The underlying ask here is that we accept, individually and collectively, responsibility to actively participate in governance through education (our own and our fellow citizens’), engagement in supportive activities, placing trust in our system and in its rules, and commitment to sustained effort to advance and protect that with which we have been entrusted.

Each of us can make a difference. Each of us has the potential to extend his or her influence well beyond one vote through active participation.

— Del Bloem, Lake Barrington

What shapes flight schedules

Regarding the editorial “Here is what’s really going on at O’Hare as American and United battle it out” (March 4): I applaud the Tribune Editorial Board for weighing in on developments involving the airline schedule at O’Hare (ORD). But there’s about as much chance of ORD experiencing the delays Newark (EWR) once did as there is of the Chicago Bears building a floating stadium in Lake Michigan.

U.S. hub airports with fewer runways and more flights operated by their largest carriers are getting none of this regulatory attention, if not hysteria. ORD, with its most-in-the-U.S. eight runways, and United Airlines, even with up to 780 flights per day, are not as congested as Delta at Hartsfield-Jackson in Atlanta with 1,000 flights operating with five runways and American at Dallas/Fort Worth with 900 flights using seven runways.
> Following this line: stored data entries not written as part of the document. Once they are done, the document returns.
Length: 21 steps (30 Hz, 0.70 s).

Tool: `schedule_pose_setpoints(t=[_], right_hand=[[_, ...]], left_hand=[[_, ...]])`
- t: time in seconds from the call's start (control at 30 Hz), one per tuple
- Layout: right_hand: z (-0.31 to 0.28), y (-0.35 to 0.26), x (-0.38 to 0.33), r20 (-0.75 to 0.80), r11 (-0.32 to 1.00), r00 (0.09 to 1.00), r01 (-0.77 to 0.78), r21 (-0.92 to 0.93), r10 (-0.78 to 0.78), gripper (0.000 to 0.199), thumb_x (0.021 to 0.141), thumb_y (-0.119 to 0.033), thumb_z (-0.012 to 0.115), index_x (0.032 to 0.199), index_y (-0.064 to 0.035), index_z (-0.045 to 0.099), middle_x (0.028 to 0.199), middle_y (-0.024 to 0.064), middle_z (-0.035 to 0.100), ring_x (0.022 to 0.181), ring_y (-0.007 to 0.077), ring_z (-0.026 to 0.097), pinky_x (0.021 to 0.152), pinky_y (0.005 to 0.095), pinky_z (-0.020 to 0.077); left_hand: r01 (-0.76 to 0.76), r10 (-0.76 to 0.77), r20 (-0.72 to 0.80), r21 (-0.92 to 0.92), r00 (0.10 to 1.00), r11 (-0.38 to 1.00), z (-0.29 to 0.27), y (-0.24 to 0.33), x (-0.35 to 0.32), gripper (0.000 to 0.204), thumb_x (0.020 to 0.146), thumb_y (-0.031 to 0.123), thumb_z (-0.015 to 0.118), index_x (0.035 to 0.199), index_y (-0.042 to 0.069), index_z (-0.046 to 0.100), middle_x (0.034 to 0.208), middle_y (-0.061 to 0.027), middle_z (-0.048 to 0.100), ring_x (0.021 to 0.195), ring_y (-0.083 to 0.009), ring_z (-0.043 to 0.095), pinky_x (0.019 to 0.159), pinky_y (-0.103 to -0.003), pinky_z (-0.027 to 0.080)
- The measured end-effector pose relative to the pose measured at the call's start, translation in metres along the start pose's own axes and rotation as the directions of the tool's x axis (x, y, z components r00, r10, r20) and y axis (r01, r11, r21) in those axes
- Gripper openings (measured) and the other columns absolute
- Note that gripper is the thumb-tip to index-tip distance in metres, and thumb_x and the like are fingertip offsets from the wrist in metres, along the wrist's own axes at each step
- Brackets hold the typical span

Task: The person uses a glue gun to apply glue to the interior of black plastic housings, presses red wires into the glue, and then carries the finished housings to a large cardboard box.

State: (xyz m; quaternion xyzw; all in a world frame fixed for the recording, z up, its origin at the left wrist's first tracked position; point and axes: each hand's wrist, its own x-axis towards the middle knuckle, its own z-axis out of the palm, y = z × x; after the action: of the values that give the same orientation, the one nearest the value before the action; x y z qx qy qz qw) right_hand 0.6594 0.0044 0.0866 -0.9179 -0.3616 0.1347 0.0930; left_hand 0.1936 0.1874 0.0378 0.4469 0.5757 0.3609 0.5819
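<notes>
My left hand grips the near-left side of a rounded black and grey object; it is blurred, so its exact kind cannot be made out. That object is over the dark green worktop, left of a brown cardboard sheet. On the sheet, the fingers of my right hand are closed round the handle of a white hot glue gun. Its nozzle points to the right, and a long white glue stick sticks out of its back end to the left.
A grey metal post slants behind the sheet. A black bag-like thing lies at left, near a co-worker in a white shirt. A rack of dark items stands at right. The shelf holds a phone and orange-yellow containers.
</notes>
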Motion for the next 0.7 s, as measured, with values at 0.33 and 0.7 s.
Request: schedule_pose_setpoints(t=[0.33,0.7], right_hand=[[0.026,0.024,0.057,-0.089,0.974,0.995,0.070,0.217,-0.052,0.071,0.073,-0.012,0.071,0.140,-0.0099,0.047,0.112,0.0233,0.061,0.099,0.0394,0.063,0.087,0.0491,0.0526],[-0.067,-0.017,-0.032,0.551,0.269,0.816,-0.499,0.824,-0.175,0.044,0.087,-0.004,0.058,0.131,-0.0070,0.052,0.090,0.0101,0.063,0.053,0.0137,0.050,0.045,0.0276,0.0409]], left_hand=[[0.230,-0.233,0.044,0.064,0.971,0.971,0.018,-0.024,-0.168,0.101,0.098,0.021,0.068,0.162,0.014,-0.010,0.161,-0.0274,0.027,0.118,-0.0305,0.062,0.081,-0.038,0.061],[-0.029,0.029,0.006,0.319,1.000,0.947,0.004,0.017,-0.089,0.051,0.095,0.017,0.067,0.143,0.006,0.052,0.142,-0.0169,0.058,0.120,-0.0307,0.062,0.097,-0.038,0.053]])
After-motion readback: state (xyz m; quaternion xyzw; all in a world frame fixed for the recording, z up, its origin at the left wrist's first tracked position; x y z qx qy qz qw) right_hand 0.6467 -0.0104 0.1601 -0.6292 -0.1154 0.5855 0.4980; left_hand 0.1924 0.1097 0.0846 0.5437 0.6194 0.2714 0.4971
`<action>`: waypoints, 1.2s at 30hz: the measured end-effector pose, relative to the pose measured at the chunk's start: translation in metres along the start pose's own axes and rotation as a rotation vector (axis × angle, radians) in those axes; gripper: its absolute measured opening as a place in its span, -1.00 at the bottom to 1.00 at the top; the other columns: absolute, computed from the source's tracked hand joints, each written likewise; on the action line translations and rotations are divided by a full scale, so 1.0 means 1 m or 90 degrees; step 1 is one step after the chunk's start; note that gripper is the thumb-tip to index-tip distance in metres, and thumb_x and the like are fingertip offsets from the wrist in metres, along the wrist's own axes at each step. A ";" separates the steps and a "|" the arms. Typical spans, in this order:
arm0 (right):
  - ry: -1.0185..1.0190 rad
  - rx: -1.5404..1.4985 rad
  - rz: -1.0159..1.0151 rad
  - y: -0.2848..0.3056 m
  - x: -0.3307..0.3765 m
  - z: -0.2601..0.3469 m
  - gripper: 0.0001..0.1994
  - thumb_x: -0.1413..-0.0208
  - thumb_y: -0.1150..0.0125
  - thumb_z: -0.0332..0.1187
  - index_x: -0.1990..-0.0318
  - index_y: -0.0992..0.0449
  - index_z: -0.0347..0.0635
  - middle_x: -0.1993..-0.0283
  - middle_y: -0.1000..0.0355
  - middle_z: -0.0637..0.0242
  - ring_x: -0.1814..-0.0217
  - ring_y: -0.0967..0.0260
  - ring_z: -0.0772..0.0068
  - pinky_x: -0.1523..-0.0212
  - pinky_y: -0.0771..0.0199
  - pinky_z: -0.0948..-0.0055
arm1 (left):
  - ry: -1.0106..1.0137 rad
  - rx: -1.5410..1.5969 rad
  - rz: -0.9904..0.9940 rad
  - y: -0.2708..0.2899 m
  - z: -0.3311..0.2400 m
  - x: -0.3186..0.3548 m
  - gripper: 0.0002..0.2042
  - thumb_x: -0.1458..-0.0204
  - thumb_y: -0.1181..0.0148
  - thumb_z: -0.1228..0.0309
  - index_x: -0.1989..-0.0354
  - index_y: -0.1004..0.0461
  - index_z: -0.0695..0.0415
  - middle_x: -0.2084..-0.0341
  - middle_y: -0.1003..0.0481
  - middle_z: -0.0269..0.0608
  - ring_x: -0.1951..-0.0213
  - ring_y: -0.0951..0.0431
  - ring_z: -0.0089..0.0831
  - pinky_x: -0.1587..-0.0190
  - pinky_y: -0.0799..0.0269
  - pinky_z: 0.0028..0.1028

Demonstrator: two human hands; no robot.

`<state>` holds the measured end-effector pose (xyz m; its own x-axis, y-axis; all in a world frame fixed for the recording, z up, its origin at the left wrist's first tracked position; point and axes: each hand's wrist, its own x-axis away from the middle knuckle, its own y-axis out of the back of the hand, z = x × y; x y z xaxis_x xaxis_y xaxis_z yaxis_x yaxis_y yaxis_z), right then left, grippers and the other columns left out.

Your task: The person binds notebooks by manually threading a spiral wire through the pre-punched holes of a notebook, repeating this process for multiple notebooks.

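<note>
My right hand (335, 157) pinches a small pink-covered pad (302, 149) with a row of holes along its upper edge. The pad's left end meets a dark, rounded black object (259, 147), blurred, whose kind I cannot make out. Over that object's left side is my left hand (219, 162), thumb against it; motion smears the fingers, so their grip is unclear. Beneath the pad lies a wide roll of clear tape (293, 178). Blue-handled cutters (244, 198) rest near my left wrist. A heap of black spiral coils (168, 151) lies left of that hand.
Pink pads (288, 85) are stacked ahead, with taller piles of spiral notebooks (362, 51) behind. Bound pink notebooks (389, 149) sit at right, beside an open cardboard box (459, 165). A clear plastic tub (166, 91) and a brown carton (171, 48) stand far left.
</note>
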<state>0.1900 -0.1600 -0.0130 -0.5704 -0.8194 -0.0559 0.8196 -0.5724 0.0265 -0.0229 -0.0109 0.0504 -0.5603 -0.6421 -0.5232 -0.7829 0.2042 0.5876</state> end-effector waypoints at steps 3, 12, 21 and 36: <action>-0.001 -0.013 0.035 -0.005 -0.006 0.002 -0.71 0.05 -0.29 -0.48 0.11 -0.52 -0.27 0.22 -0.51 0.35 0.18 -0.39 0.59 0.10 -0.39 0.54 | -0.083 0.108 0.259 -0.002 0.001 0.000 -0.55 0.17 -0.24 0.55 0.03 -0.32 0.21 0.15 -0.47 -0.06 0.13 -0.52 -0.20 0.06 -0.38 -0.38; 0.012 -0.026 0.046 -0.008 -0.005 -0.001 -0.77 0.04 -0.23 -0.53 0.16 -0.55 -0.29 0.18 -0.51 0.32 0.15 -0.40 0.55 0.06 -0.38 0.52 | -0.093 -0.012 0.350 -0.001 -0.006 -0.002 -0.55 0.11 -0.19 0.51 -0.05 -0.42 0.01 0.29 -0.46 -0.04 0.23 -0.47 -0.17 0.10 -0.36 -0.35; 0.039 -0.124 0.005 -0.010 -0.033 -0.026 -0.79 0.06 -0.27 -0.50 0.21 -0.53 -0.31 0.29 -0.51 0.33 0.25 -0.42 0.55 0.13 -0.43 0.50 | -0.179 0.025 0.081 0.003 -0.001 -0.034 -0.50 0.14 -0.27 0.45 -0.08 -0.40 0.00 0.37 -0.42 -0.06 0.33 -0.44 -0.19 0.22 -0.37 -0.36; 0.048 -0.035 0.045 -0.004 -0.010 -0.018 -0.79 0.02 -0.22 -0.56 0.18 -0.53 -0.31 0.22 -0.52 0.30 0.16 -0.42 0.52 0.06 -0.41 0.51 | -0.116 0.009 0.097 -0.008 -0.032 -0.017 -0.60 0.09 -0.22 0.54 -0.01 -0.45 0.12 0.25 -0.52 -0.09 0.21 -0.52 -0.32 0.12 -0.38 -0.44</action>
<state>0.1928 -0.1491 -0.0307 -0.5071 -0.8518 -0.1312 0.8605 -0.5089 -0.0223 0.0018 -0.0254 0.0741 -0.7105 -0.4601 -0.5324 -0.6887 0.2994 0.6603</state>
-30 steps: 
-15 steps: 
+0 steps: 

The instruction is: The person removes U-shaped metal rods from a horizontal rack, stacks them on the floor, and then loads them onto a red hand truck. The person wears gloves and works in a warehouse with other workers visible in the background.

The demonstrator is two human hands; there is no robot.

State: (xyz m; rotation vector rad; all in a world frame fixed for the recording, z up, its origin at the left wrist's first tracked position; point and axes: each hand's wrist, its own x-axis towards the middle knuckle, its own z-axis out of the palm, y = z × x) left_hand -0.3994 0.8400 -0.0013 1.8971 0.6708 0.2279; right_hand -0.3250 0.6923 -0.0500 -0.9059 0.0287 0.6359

I’m not aware of any Federal Aviation Administration-mandated schedule cuts at those airports.

What seems to be really going on is one of ORD’s hub airlines wants the government to step in and put its hand on the scale to help one carrier at the expense of another. I don’t think American would have any patience for that if another airline tried to do the same in Dallas/Fort Worth, Charlotte or Miami or any of the other airports where American is the largest airline and can set schedules as it chooses.

The Chicago Department of Aviation and ORD travelers, through passenger facility charges paid with each ticket, have invested in runway capacity to enable growth and reduce delays. Now that the Aviation Department’s vision is making life more difficult for one of ORD’s hub airlines, inflated fears of delays are being raised.

Making judgments about the number of flights an airline operates between its hub and a spoke city, such as between ORD and Grand Rapids, Michigan, as the editorial does, ignores how airline hubs work. Less than half of the passengers on flights through a hub are traveling between those two cities alone. Many are connecting to another city. As airlines add flights, organized in “banks,” for example at 3 p.m., 4 p.m. and 5 p.m., flights are added to feed those banks. Flights from many smaller markets feed passengers to flights with larger aircraft to larger markets. It makes both flights viable.

The FAA seems to be approaching this topic with a solution to a problem that hasn’t been defined. Instead of arbitrary limits, let economics shape schedules for United and American at ORD, just as they have for American in Dallas and Delta in Atlanta.

— Kurt Alan Ebenhoch, St. Charles

The truth about CVTs now

Regarding “Here’s why CVTs are the worst kind of car transmission” (Feb. 27): As a former manager of four high-mileage car dealerships, I believe the op-ed overstates the reliability concerns surrounding continuously variable transmissions (CVTs). A decade ago — particularly in certain pre-2019 Nissan models — there were higher failure rates. However, most of those issues were addressed in redesigns, and modern CVTs from manufacturers such as Toyota and Honda have proved very dependable.

While older Nissan CVTs may carry somewhat higher risk (10% failure range versus 5% for traditional transmissions), those vehicles also sell at meaningful discounts, and buyers can mitigate risk with an extended powertrain warranty.

The 5% better fuel efficiency not only helps manufacturers meet efficiency standards, but it also lowers fuel costs for owners over time, making a worthwhile trade-off even 10 years ago.